January 17th, 2025
Dit protocol beschrijft de ontwikkeling van een colorimetrische testmethode voor het bepalen van het vermogen van verbindingen om de elastase-activiteit te remmen of te activeren.
De reikwijdte van ons onderzoek richt zich op de ontwikkeling van natuurlijke reactieve verbindingen. Met behulp van een in vitro-methode willen we de activiteit van elastase evalueren, een enzym dat betrokken is bij de afbraak van elastine en het verlies van elasticiteit, om de homeostase van het weefsel te herstellen. Het kwantificeren van natuurlijke plantenextracten, de activiteit, brengt verschillende uitdagingen met zich mee, voornamelijk in verband met hun complexe chemische samenstelling en hun vaak sterke kleuring die gemeenschappelijke metingen kan verstoren.
Het ontwikkelen van betrouwbare adaptieve protocollen is van vitaal belang voor de vooruitgang van dit onderzoeksveld. Onze studie biedt verschillende voordelen voor de velden, waaronder eenvoud, gevoeligheid, snel resultaat van spanning en aanpassingsvermogen aan verschillende onderzoeksbehoeften. Weeg om te beginnen de juiste hoeveelheid Tris-base af met behulp van een analytische balans en breng de gewogen Tris-base over in een bekerglas.
Voeg met behulp van een maatcilinder gedeïoniseerd water toe aan de beker. Roer de oplossing met een magnetische roerder totdat de Tris-basis volledig is opgelost. Pas vervolgens de pH van de oplossing aan op acht met behulp van vier normale zoutzuur.
Zodra de gewenste pH is bereikt, brengt u de oplossing over in een maatkolf. Vul de kolf met gedeïoniseerd water tot het aangegeven volume. Breng de voorbereide buffer over in een geëtiketteerde opslagfles en bewaar deze bij kamertemperatuur.
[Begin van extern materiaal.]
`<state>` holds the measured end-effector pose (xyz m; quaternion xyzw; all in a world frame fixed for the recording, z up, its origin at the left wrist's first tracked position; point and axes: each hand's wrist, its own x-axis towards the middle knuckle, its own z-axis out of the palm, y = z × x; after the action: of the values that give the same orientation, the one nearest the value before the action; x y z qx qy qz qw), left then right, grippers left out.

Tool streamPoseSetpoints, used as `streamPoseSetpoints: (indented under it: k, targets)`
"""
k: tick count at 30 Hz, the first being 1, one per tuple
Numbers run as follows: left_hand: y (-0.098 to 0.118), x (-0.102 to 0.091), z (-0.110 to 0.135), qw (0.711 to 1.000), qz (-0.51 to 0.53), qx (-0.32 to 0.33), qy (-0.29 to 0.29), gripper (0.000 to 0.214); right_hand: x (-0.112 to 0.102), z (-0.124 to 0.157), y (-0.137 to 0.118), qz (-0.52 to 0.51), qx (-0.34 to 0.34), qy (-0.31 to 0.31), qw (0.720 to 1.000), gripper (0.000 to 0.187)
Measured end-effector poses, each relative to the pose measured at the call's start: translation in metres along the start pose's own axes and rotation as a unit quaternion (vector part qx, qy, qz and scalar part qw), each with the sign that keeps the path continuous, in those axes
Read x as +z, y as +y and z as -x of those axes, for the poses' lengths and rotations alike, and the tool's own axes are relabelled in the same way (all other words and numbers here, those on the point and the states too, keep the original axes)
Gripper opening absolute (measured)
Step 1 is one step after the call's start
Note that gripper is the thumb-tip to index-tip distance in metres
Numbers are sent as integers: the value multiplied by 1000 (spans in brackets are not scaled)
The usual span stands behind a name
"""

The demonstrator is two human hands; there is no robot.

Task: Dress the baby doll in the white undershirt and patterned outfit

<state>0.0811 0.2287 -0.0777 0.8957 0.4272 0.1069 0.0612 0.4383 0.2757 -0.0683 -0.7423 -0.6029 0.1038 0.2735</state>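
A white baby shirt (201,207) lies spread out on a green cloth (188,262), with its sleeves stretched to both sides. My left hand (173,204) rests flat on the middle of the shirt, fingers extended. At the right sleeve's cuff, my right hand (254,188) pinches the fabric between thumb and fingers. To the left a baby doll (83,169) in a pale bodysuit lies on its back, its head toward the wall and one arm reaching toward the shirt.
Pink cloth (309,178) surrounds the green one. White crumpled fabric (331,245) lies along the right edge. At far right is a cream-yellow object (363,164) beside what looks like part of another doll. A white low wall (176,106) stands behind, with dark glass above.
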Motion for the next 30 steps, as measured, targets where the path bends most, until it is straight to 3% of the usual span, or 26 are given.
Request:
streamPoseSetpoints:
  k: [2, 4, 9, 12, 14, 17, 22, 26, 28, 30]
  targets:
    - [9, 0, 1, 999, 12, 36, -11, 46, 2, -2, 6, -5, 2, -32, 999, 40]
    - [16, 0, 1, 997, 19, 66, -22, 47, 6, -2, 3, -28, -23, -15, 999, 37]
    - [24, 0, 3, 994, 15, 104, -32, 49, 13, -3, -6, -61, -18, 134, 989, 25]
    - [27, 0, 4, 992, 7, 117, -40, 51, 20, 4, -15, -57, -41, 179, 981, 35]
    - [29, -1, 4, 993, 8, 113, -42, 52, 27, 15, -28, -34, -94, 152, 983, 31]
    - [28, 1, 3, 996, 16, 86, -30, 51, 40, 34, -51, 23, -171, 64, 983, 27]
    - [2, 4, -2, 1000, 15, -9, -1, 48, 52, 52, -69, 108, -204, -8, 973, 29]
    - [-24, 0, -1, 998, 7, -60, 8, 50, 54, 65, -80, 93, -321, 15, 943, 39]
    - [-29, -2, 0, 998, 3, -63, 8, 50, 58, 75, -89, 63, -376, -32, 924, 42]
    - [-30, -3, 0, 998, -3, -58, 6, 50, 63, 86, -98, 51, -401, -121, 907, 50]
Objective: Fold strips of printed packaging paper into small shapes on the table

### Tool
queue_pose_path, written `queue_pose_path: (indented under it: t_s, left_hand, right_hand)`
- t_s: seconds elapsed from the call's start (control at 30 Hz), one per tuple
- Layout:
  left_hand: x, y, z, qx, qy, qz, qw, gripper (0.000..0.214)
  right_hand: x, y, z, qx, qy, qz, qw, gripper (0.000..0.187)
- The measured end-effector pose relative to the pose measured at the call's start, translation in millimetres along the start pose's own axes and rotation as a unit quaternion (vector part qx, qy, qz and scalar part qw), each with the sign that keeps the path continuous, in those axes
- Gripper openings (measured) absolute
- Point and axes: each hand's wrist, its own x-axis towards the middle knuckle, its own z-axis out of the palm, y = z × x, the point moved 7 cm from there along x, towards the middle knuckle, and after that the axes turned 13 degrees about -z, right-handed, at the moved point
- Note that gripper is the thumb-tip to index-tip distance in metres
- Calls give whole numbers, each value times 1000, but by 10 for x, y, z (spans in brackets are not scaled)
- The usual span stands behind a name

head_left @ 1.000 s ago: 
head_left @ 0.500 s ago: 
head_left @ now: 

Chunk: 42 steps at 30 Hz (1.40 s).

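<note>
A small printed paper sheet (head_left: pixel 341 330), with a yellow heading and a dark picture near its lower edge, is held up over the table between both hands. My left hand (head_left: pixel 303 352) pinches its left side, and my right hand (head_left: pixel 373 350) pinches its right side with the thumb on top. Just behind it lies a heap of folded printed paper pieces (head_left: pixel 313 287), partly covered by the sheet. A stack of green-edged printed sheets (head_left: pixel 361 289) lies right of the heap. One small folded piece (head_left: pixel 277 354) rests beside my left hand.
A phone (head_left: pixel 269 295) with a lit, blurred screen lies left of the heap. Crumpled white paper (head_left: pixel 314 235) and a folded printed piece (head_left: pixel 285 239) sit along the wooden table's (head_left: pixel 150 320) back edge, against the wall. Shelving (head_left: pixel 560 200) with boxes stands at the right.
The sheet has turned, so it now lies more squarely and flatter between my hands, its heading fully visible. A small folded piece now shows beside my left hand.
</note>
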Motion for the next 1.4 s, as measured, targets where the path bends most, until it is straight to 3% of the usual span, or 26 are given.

Weeg voor de monstervoorbereiding de benodigde hoeveelheid monster nauwkeurig af met behulp van een analytische balans. Los het monster op in de voorbereide reactiebuffer om de gewenste concentratie te bereiken. Gebruik een vortexmixer om het monster volledig op te lossen.
En bewaar het voorbereide monster op ijs. Bereid vervolgens een werkende oplossing van het elastase-enzym in reactiebuffer tot een eindconcentratie van 10 microgram per milliliter. Bewaar de elastase-oplossing op ijs tot gebruik.
Bereid nu een 0,8 millimolaire SANA-oplossing in reactiebuffer. Bescherm de oplossing tegen licht en bewaar deze tot gebruik bij vier graden Celsius. Bereid voor de fenylmethaansulfonylfluoride, of PMSF-bouillon, een 100 millimolaire PMSF-oplossing in isopropanol.
Bewaar de bereide oplossing op ijs. Bereid alle reacties in drievoud voor met behulp van microcentrifugebuisjes. Incubeer alle buisjes 20 minuten bij kamertemperatuur.
Voeg vervolgens 100 microliter van de SANA-substraatoplossing toe aan elke buis, behalve de kleurregelaars. Keer de buisjes meerdere keren voorzichtig om om de monsters te mengen en breng 300 microliter van elke buisje over naar een plaat met 96 putjes, zodat de metingen voor elk monster in drievoud verlopen. Plaats ten slotte de plaat met 96 putjes in een microplaatlezer die is ingesteld op 410 nanometer en meet de absorptie periodiek, elke minuut gedurende 20 minuten, of totdat het signaal zich stabiliseert bij kamertemperatuur.
Extract één vertoonde een zwakke maar significante elastaseremmende activiteit bij concentraties van één, 0,75 en 0,5 milligram per milliliter, zonder significant effect bij 0,25 milligram per milliliter. Extract twee vertoonde een hoge elastaseremmende activiteit bij alle geteste concentraties, met remmingsniveaus vergelijkbaar met de positieve controle bij één, 0,75 en 0,5 milligram per milliliter.
View the full transcript and gain access to thousands of scientific videos
Deze studie richt zich op het ontwikkelen van een colorimetrische assay om elastase-activiteit te evalueren, wat cruciaal is voor het begrijpen van weefselelasticiteit. De methode beoogt uitdagingen te overwinnen die worden gesteld door de complexe aard van natuurlijke plantenextracten.